You know you need a website, but you don’t have one yet.
We received an email from Mary Hamilton, a listener of the Novel Marketing podcast, who said dealing with her website was her writing pet peeve.
“My biggest peeve is my website. I’m not techy enough to understand how to fix any issues with it, and I hate spending the time it takes to learn it. Except for my blog, I’d rather just set it and leave it.”
Many authors don’t think they have the interest, money, or time to build a captivating website. But a compelling website is critical to captivating readers, editors, and agents.
So how do you build a website without spending thousands of dollars?
How do you create a site when you don’t know how to code, design graphics, and do all the back-end technical stuff yourself?
Help is on the way. You can build an author website yourself in less time and for less money than you might think. In this article, you’ll learn how to build an amazing author website for $459.20 (possibly less).
Step 1: Choose a Website Service
When you’re trying to build a website quickly, it’s tempting to go with a service like Weebly, Squarespace, or Wix. They can work if you’re just getting started or if you simply need to create an online brochure. But the downside is that they’re expensive. They spend a lot on advertising, and if you visit their websites, you’re likely to see their ads online for the next month. They are also limited in what they can do.
People who use these services tend to get more frustrated the longer they try to use them and end up switching to something else. Weebly experiences a net loss of users each month. When the community of users is so small, it’s challenging to find the help you need from other people using their services. It’s even hard to find answers on Google. You typically have to get help from the company itself.
What website service should I use?
I always recommend WordPress. They’ve made considerable developments in the last few years, and WordPress now uses something called the Page Builder, which allows you to easily drag and drop elements to build and design a web page.
The page builder I recommend and use for Novel Marketing is a service called Divi (affiliate link). It’s a theme framework from Elegant Themes that allows you to drag and drop to make changes to your website’s design.
What theme should I use for my website?
WordPress has always made it very easy to change the text of your content. But if you want to change the look of your website–the colors, the layout of where things are in the design—it was difficult. Now, with services like Divi, you can drag and drop like you would on a Squarespace site or a Wix site.

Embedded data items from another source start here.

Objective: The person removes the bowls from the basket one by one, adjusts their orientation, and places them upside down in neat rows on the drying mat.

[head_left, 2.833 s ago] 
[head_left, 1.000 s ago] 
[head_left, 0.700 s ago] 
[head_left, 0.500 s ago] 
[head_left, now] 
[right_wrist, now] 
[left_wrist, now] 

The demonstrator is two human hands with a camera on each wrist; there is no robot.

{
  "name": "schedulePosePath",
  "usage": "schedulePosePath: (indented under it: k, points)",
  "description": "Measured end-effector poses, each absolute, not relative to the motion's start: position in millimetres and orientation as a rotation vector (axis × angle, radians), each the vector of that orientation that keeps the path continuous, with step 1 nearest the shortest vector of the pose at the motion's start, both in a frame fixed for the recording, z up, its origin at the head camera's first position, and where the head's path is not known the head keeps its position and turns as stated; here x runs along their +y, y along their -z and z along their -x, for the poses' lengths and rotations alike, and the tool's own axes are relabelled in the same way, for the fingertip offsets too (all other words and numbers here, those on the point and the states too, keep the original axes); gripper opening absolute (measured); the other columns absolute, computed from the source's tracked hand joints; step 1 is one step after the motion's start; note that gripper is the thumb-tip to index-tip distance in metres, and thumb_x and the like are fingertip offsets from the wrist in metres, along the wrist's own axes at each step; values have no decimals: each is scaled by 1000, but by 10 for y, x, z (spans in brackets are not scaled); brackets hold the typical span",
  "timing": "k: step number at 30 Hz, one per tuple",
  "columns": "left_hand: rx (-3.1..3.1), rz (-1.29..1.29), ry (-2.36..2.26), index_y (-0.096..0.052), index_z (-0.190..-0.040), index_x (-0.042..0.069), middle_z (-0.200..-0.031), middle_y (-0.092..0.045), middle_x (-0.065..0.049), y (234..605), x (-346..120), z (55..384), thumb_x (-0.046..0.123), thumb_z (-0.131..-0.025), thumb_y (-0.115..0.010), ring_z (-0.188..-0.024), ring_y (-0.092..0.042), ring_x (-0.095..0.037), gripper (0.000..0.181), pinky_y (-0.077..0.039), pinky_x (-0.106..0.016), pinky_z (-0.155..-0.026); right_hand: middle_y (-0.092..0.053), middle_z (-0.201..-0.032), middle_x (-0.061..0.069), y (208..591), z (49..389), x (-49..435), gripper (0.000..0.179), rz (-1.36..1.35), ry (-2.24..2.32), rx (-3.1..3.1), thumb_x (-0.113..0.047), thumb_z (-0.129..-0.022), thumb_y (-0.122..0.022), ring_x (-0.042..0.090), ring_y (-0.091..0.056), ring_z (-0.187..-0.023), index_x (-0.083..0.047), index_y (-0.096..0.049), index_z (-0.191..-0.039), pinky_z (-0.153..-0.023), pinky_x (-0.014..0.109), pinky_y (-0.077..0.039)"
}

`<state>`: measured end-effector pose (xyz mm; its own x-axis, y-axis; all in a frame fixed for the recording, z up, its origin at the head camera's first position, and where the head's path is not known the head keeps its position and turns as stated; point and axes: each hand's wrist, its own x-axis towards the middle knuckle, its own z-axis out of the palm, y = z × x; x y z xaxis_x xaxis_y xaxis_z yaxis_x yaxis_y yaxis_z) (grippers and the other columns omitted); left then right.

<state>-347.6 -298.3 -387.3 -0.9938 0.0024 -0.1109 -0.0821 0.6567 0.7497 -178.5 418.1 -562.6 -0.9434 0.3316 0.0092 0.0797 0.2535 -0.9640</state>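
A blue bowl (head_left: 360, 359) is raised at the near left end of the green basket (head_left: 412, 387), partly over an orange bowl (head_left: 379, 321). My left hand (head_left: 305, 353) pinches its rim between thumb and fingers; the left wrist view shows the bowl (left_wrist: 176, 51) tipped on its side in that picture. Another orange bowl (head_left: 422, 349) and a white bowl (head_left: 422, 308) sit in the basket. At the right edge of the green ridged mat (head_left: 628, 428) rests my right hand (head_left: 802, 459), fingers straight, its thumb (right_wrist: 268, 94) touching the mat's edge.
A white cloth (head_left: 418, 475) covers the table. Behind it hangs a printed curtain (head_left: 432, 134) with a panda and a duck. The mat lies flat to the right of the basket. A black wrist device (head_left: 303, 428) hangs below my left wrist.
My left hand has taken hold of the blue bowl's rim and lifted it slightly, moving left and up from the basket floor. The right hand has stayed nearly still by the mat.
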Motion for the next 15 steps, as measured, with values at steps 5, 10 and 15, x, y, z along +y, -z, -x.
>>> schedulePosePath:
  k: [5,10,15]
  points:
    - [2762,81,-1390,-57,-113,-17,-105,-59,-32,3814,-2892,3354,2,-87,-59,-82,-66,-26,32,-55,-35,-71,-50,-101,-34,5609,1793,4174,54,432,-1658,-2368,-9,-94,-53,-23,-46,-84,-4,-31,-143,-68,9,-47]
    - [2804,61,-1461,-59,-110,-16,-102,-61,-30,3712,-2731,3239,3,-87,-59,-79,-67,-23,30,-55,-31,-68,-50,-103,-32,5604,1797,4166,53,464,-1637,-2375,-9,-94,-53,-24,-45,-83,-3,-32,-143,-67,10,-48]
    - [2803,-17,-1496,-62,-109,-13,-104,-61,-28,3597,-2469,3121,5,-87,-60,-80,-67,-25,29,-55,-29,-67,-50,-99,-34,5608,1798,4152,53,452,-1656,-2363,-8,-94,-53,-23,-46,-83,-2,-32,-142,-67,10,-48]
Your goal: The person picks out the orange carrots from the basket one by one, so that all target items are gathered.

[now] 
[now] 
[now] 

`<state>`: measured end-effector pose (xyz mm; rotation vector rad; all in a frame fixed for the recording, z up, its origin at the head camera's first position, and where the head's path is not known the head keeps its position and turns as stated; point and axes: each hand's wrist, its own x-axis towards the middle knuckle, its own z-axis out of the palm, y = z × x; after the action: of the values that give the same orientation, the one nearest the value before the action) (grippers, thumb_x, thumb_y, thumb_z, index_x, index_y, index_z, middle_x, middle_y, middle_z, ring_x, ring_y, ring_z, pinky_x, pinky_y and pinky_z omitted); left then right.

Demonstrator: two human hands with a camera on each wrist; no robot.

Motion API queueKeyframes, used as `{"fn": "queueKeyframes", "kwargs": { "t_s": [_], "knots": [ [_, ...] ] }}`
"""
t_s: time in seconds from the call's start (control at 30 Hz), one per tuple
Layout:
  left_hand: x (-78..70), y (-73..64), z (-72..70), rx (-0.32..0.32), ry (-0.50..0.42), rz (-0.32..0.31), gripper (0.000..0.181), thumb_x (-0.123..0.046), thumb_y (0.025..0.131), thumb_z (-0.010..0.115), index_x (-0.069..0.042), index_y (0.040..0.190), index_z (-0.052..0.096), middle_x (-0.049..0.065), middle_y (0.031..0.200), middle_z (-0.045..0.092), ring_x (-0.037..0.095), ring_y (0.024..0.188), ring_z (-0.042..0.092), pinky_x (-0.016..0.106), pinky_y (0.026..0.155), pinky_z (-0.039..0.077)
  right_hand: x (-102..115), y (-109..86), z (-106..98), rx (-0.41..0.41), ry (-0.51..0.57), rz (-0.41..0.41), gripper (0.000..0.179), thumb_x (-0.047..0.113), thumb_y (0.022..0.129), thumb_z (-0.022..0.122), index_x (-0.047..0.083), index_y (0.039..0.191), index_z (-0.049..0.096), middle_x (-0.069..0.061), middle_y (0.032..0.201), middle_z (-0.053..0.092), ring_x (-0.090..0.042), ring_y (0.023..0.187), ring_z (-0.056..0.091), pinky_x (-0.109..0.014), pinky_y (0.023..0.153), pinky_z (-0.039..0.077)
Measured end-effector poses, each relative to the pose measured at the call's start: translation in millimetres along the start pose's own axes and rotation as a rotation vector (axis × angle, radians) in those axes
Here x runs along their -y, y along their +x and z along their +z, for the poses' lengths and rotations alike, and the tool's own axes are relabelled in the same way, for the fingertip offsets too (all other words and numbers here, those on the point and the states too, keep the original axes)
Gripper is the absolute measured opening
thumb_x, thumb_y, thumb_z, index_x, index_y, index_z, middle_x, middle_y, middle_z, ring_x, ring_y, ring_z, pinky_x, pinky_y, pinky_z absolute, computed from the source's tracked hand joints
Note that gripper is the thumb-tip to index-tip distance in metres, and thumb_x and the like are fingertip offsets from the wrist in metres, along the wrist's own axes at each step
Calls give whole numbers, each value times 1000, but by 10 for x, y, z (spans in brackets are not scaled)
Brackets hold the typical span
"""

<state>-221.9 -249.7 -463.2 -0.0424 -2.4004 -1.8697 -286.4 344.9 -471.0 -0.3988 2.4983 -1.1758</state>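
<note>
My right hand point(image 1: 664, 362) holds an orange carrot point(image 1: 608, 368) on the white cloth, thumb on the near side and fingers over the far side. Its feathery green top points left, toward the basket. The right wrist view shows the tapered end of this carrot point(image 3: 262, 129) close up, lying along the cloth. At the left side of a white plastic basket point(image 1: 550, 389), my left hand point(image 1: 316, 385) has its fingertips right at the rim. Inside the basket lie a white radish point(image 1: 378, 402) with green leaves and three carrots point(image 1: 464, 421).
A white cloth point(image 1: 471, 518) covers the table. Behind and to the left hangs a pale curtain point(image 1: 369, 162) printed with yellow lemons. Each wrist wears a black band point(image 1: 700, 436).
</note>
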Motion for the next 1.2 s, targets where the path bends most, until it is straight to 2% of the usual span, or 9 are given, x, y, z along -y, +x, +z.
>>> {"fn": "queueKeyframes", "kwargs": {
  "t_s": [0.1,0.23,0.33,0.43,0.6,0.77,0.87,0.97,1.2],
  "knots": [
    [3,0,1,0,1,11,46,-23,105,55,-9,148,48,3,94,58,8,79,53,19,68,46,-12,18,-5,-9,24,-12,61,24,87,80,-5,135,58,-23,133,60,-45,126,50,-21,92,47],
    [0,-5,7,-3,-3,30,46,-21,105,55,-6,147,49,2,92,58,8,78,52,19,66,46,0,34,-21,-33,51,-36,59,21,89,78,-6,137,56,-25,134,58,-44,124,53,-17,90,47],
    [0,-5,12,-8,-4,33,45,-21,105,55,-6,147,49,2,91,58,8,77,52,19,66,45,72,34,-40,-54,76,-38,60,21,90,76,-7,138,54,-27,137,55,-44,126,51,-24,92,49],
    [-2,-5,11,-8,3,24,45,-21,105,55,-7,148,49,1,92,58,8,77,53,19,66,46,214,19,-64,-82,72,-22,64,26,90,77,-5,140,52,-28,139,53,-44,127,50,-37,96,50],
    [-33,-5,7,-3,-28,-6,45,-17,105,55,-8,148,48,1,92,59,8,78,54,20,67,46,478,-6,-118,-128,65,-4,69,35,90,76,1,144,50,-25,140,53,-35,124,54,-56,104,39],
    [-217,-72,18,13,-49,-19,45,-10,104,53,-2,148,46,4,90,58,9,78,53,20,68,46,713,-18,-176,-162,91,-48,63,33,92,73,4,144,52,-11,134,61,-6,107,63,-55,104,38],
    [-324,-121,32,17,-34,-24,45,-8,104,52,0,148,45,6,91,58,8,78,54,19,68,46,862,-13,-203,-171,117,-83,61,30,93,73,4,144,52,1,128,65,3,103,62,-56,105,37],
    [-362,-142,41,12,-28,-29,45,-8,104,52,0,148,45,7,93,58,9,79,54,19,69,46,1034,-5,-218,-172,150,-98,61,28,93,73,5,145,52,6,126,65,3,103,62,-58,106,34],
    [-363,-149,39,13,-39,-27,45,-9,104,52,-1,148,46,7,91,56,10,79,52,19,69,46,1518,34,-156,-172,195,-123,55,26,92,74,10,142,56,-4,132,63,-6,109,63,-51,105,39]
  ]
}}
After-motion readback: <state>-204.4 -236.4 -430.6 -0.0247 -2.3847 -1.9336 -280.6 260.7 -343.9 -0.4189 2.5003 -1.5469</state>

Divi also has premade theme layouts for authors.
The template is an author website built with a random author’s book and photos. You swap out the book and the photo with your own, and you can have your own author website that day. It’s extremely cool and easy.
Divi comes with two premium plugins, which is another reason I love to recommend it.
Monarch
Monarch is a social media sharing plugin. It places social sharing buttons in various locations on your website. Your readers will easily be able to like and share your blog content on social media sites. They have share buttons for Facebook, Twitter, and more than 20 social networks. It’s powerful, easy, and has multiple design options.
Bloom
Bloom is a plugin used for growing your email list. It’s a powerful pop-up tool that comes with great support if you have questions.
Divi offers two payment options. You can pay $89 annually or a one-time fee of $249 for a lifetime (affiliate link). If you plan on having a website for at least three years, the lifetime membership and the lifetime use of those two plugins are a great value.
How to use Divi
- After you purchase Divi, log into your WordPress website. Go to Appearance -> Themes -> Add a theme and then upload the zip file.
- Once Divi is installed and activated, you start building your pages.
- Load one of their author layout packs from the library and start customizing.
Running total for a website:
$249 for Lifetime Divi Membership
Step 2: Set up Website Hosting
When you build a website, you need more than just the theme. You also need a computer on the internet where your website can live. This is called hosting, and it’s something you must pay for.
Free hosting services put their ads on your website, which are often sleazy ads. These advertisers pay the hosting service to place their ads on your website. This is how the hosting company can offer its services to you for free.
But these advertisers are the bottom feeders, the internet. They are not likely to be companies you want to associate with. Their ads on your site might end up discrediting you as an author and a person.
I don’t recommend free hosting as a general rule.
I do recommend paying for hosting with Bluehost (affiliate link). If you are a new customer and purchase three years of hosting, it amounts to $3.95 per month.
You get three years for $142.20. So that’s the next big chunk of our $total to build a website.
Blue host is very WordPress friendly. I recently led a website building class, and as we were moving through these steps, it took 20 minutes for the students to have a WordPress site.
Let’s just say it took much longer “back in the day” when I built my first website.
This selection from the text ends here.